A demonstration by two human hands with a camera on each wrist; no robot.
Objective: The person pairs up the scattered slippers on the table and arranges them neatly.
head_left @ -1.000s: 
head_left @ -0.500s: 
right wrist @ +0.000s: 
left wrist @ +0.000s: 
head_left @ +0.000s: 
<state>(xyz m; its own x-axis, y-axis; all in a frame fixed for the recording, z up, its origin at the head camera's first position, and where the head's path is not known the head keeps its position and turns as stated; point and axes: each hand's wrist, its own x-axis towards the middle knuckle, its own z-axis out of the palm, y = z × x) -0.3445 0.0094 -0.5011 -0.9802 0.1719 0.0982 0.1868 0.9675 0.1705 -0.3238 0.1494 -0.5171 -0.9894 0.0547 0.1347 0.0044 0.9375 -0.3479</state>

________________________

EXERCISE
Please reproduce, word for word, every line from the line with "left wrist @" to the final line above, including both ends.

OUTPUT OF THE EXERCISE
left wrist @ +0.000s: 
head_left @ +0.000s: 
<state>(xyz m; its own x-axis, y-axis; all in a frame fixed for the recording, z up, its origin at the head camera's first position, and where the head's path is not known the head keeps its position and turns as stated; point and axes: each hand's wrist, its own x-axis towards the middle knuckle, its own z-axis out of the palm, y = z × x) -0.3445 0.0094 -0.5011 -0.9802 0.1719 0.0982 0.1868 0.9675 0.1705 -0.3238 0.1494 -0.5171 -0.9894 0.0547 0.1347 0.0044 0.9375 -0.3479</state>

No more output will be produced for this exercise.